Henry Robinson has posted comments on this change.

Change subject: IMPALA-4014: Introduce query-wide execution state.
......................................................................


Patch Set 10:

(51 comments)

http://gerrit.cloudera.org:8080/#/c/3817/10/be/src/runtime/fragment-instance-exec-state.h
File be/src/runtime/fragment-instance-exec-state.h:

Line 32: /// Execution state of a single plan fragment.
instance


PS10, Line 33: FragmentInstanceExecState
Let's consider FragmentInstanceState and QueryState (if they're not executing, 
what are they doing having state?)


PS10, Line 39: lambda(
             :           
boost::mem_fn(&FragmentInstanceExecState::ReportStatusCb),
             :               this, _1, _2, _3)
Try and find a clearer way to write this. If you don't want to write the lambda 
in the constructor list, consider a static function that returns a lambda given 
'this' as an input:

  std::function<void(const Status&, RuntimeProfile* bool)> 
MakeCb(FragmentInstanceExecState* fragment_instance) {
    return [fragment_instance](const Status& s, RuntimeProfile* profile, bool 
done) {
      fragment_instance->ReportStatusCb(s, profile, done);
     }
  }

Please leave a TODO to aggregate all the reports into a single CB managed by 
the QES (and file a JIRA as well).


PS10, Line 80: ImpalaBackendClientCache* client_cache_;
Is this necessary given that ExecEnv can give us the same pointer?

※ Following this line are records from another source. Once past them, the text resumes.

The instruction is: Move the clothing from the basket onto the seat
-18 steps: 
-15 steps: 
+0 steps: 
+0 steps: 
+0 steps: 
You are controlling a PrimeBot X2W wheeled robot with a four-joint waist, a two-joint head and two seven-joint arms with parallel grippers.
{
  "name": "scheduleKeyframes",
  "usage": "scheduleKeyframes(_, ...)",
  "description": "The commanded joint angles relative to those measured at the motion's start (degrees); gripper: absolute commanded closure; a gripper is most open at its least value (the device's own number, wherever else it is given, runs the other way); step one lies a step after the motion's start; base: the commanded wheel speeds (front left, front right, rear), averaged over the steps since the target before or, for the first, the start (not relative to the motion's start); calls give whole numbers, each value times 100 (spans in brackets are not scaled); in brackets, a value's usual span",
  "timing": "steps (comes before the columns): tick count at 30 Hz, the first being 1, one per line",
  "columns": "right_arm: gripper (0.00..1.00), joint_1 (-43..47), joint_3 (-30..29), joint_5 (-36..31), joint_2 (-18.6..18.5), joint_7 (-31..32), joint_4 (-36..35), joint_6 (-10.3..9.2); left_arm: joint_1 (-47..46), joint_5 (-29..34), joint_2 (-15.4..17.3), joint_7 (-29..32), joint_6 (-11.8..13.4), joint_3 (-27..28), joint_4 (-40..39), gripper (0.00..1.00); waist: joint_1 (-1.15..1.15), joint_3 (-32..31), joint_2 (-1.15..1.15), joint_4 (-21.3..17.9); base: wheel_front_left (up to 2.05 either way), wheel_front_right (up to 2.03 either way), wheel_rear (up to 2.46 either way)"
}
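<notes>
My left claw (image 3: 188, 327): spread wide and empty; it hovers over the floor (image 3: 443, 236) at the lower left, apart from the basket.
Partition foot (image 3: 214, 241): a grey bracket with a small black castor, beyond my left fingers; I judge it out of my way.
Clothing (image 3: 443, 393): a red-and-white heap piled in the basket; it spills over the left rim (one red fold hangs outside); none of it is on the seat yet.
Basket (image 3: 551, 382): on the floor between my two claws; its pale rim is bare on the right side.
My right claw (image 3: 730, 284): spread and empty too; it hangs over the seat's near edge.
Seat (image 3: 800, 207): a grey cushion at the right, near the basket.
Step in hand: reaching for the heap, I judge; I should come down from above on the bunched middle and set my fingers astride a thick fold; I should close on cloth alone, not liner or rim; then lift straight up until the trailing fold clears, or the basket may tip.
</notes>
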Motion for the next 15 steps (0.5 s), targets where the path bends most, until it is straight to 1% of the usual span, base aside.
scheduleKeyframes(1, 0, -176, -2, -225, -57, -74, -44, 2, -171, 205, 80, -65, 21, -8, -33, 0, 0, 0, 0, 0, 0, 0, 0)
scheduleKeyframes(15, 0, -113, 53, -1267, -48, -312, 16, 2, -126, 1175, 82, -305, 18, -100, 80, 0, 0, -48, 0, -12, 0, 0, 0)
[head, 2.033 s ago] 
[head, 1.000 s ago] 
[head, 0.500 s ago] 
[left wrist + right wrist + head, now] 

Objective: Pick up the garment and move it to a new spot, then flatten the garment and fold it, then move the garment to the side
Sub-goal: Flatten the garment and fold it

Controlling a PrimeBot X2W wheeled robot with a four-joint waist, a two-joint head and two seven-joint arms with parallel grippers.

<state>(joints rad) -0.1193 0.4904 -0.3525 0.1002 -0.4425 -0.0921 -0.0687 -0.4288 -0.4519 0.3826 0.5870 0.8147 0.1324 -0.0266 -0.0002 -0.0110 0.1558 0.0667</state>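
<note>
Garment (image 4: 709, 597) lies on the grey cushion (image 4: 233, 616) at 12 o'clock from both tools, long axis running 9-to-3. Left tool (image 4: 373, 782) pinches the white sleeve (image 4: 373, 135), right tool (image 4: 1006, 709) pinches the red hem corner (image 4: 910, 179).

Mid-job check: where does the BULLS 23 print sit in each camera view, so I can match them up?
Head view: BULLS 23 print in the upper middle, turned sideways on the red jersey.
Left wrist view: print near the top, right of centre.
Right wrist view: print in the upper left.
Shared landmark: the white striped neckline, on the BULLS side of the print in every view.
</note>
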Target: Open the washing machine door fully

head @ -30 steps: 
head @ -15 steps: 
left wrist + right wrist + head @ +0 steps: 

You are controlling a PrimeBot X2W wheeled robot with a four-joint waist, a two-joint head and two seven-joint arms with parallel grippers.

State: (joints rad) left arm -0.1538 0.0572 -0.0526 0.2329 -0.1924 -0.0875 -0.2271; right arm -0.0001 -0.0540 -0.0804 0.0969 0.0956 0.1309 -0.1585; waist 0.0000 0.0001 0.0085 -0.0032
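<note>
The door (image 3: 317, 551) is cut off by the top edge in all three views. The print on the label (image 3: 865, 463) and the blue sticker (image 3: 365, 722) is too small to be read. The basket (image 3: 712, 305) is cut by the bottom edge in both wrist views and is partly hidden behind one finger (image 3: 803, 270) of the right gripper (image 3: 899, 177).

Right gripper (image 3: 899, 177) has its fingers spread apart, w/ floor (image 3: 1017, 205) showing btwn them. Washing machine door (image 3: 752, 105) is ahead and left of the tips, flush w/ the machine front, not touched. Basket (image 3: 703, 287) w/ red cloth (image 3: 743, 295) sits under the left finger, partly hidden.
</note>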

PS10, Line 77: QueryExecState* query_exec_state_;  // not owned
             :   TPlanFragmentInstanceCtx fragment_instance_ctx_;
             :   FragmentInstanceExecutor executor_;
             :   ImpalaBackendClientCache* client_cache_;
             :   TExecPlanFragmentParams exec_params_;
Good opportunity to add some comments for these.


PS10, Line 83: plan fragment
fragment instance.


http://gerrit.cloudera.org:8080/#/c/3817/10/be/src/runtime/fragment-instance-executor.cc
File be/src/runtime/fragment-instance-executor.cc:

PS10, Line 80: Close
Since we are aiming for deterministic, manual management of finst lifetimes, 
how about moving this out of the destructor and ensuring that the FInst calls 
Close() explicitly?


Line 349:     // We also want to call sink_->Close() here rather than in 
FragmentInstanceExecutor::Close
long line


http://gerrit.cloudera.org:8080/#/c/3817/10/be/src/runtime/fragment-instance-executor.h
File be/src/runtime/fragment-instance-executor.h:

Line 48: /// FragmentInstanceExecutor handles all aspects of the execution of a 
single plan fragment,
long line


PS10, Line 155: ExecEnv* exec_env_;  // not owned
Can you remove this? ExecEnv::GetInstance() works fine.


http://gerrit.cloudera.org:8080/#/c/3817/10/be/src/runtime/query-exec-state.cc
File be/src/runtime/query-exec-state.cc:

PS10, Line 60:  
remove space


PS10, Line 73: 
DCHECK_EQ(fragment_inst_exec_state_map_.find(GetInstanceIdx(fragment_instance_id)),
             :       fragment_inst_exec_state_map_)
these aren't the same type (does this compile?).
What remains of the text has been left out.